Ce qui devait être une opportunité lucrative pour la Caisse des dépôts et consignations (CDC) s’est transformé en un cauchemar financier. Fadilou Keïta, directeur général de la CDC, a exprimé sa profonde inquiétude sur l’état de ce projet dans une interview avec Le Soleil ce jeudi. Le projet en question concerne la commercialisation de 30 hectares de l’assiette foncière de l’aéroport militaire Léopold Senghor, acquis par la CDC auprès de la Direction des impôts et domaines (DGID) pour 60 milliards de francs CFA.
L’objectif initial était de viabiliser ces parcelles pour les revendre aux Sénégalais. Cependant, ce qui semblait être une affaire rentable est devenu un véritable gouffre financier pour la CDC. « Les intérêts de la CDC ont totalement été compromis », déplore Fadilou Keïta. Il explique que les coûts associés au projet, notamment le prix du terrain, les frais de viabilisation, le coût de commercialisation, et la rénovation de la station de pompage, ont explosé, rendant l’opération insoutenable.
En plus de ces charges élevées, le taux d’intérêt du crédit bancaire utilisé pour financer l’opération n’a pas été avantageux, aggravant encore la situation. Ces divers facteurs ont transformé une potentielle affaire juteuse en un fardeau financier pour la CDC.
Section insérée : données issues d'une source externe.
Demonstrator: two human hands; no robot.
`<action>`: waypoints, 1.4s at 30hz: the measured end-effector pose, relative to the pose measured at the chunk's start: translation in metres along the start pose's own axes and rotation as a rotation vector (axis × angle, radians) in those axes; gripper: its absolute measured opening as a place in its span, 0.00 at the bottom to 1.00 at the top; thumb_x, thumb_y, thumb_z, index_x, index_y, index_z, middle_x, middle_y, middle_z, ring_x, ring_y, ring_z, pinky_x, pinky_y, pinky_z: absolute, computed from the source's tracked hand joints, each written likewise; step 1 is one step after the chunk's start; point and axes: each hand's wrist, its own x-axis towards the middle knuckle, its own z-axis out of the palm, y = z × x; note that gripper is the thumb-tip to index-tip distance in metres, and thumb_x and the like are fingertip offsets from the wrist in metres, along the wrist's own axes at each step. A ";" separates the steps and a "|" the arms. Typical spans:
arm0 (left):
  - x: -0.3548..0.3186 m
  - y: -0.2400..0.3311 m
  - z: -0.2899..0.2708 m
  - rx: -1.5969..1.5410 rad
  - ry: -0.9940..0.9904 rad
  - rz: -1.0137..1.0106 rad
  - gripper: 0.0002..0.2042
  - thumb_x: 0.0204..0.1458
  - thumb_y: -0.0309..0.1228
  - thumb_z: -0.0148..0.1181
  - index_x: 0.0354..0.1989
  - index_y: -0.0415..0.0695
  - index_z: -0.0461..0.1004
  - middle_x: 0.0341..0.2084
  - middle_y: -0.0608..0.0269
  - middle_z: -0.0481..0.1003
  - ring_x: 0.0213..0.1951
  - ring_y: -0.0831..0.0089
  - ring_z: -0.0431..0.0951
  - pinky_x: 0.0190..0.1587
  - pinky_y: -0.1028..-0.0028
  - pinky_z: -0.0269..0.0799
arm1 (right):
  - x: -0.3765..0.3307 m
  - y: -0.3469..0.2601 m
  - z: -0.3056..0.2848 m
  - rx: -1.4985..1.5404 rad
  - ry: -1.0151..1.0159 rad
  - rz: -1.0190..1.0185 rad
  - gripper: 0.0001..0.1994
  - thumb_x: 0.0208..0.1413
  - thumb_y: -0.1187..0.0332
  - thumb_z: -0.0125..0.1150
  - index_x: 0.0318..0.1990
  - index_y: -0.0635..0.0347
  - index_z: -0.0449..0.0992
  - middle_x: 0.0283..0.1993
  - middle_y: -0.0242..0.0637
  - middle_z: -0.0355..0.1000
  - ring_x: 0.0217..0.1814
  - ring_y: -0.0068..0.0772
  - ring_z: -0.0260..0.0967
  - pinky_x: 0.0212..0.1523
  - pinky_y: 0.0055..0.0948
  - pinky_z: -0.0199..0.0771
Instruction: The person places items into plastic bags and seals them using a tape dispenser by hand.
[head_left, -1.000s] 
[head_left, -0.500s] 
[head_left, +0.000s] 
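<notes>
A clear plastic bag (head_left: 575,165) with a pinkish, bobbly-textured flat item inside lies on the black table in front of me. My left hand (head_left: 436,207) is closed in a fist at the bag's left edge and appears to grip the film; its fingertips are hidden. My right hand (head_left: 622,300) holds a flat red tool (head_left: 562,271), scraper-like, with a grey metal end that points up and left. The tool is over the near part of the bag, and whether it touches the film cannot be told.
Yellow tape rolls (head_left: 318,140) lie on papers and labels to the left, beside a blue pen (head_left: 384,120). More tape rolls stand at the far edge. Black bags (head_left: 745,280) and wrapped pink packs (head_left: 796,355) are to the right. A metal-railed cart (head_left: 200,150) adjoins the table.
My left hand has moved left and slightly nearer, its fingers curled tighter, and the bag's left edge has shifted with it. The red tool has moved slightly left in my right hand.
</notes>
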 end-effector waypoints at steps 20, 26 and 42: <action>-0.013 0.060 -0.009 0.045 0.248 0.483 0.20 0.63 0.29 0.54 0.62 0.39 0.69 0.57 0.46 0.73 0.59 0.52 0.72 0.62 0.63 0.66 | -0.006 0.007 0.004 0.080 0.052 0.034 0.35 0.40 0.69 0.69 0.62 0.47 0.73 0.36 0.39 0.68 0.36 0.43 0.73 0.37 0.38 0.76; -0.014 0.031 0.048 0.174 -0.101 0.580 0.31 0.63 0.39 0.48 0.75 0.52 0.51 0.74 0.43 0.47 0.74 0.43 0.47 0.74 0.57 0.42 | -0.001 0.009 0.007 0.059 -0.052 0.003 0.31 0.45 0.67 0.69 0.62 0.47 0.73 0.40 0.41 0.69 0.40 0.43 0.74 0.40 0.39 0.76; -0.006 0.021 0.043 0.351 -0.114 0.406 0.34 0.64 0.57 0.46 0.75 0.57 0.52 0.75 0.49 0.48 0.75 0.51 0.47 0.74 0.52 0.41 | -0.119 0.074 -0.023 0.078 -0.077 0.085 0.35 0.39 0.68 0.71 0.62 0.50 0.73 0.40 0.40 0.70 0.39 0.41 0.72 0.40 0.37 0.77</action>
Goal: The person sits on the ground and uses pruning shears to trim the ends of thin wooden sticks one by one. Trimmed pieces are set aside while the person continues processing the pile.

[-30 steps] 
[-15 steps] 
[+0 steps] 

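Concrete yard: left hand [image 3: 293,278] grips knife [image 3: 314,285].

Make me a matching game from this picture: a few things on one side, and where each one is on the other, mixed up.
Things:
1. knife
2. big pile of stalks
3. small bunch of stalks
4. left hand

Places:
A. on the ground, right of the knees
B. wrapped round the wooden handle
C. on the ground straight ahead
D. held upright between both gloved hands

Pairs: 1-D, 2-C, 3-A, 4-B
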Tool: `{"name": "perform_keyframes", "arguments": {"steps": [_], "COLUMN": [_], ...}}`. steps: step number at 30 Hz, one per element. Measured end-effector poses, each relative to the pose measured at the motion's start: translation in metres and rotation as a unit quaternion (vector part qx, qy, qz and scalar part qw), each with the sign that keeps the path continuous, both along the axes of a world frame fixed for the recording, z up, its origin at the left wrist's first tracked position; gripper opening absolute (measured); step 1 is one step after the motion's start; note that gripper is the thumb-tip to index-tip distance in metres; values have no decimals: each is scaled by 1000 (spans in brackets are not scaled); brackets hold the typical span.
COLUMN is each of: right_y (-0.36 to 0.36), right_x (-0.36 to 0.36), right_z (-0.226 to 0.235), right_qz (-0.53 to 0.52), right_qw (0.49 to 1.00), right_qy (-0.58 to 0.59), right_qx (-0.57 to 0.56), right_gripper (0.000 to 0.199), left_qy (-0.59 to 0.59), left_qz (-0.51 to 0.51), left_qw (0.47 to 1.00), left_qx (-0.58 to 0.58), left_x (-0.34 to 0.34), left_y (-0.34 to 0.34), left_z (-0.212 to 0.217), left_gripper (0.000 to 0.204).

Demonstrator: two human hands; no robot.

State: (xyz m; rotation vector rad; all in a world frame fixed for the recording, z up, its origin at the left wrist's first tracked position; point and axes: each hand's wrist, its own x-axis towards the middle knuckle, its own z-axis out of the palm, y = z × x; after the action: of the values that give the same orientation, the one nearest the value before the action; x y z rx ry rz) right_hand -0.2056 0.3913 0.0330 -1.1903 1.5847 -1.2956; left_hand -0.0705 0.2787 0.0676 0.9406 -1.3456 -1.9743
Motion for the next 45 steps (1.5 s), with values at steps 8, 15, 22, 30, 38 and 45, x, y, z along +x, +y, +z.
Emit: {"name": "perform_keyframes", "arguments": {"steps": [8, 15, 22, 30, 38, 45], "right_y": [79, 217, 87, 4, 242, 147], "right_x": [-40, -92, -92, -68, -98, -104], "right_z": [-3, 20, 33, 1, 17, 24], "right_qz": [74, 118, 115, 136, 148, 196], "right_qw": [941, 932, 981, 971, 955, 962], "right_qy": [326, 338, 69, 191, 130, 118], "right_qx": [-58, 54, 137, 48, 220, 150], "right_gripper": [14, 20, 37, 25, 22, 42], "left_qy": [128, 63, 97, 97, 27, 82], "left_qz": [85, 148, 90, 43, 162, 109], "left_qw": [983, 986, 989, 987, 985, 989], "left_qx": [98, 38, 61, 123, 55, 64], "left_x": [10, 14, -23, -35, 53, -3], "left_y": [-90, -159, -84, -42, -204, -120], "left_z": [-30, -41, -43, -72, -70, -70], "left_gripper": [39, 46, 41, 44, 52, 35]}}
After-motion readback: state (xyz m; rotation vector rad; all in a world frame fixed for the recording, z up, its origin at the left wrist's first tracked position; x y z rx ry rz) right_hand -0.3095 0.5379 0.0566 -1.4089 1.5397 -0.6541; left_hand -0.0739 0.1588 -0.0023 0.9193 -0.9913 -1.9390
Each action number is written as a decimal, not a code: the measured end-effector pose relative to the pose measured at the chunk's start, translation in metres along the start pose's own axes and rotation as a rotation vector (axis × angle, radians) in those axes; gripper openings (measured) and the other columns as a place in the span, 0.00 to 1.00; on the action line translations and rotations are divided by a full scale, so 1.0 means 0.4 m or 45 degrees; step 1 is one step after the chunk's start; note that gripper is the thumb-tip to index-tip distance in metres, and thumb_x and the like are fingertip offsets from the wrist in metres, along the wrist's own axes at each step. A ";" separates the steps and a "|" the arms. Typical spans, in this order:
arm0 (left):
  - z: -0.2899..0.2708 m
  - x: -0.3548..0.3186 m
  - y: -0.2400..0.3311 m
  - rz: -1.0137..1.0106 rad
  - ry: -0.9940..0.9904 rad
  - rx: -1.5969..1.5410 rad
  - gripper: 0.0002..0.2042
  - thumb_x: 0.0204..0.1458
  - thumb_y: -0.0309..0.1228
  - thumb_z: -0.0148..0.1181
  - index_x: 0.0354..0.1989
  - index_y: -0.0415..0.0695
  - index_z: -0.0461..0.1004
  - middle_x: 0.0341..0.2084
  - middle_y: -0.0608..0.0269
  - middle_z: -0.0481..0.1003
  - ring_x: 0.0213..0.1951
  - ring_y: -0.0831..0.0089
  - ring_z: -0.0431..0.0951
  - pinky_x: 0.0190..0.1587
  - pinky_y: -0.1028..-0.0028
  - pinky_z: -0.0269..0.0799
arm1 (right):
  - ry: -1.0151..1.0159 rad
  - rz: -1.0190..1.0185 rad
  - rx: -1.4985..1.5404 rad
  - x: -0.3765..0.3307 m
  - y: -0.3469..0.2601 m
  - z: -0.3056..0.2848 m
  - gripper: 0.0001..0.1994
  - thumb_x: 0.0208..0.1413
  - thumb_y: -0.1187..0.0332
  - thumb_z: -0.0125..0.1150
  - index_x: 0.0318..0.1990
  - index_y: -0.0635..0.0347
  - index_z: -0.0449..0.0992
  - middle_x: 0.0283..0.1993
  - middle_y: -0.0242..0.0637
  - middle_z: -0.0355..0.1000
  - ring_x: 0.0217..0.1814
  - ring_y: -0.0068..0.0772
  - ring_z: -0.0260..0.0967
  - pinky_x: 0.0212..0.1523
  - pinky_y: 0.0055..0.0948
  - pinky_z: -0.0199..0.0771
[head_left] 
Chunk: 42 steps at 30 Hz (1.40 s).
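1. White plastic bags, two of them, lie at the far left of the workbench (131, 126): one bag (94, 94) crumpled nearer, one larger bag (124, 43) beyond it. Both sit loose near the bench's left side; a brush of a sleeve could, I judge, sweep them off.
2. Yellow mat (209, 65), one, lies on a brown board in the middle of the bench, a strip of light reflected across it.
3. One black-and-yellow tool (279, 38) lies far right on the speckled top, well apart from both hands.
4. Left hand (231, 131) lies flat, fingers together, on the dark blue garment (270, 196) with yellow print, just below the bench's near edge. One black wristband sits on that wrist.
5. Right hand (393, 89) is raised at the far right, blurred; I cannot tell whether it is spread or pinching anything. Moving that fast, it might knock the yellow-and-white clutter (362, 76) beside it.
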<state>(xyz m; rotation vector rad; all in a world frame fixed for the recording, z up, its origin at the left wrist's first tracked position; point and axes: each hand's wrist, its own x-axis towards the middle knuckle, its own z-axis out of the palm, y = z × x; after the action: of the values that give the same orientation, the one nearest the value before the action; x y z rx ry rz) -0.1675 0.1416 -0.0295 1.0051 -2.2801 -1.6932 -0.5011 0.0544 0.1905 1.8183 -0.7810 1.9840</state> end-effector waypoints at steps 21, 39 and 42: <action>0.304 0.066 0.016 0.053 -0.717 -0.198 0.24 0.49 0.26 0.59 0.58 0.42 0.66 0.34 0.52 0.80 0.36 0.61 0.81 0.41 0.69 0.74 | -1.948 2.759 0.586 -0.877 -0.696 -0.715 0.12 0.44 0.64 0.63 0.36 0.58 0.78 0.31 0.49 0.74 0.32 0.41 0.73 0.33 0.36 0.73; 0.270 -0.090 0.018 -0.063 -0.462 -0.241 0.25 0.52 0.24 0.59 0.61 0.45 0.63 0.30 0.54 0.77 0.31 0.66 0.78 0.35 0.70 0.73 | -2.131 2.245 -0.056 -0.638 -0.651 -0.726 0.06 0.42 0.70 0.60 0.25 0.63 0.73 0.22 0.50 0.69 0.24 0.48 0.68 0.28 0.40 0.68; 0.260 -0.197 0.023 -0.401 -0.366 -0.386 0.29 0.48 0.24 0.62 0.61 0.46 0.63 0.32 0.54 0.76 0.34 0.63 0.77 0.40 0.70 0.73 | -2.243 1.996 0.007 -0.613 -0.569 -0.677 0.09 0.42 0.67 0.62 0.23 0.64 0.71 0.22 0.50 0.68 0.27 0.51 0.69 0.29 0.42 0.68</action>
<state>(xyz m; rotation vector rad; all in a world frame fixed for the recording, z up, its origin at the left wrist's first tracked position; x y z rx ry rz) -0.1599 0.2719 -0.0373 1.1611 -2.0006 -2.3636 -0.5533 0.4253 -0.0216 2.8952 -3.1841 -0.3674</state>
Pour faire la lumière sur cette affaire, l’Inspection générale d’État (IGE) a été saisie. Fadilou Keïta indique que des actes illégaux ont été commis, avec des contrats de vente signés par des personnes non habilitées. Il avertit que des poursuites judiciaires pourraient suivre une fois les conclusions de l’IGE publiées.
La CDC fait face à un autre projet problématique : une assiette de 5,5 hectares située aux Mamelles. Ce projet, lui aussi, aurait compromis les intérêts de la CDC, et l’IGE devrait également se pencher sur ce dossier.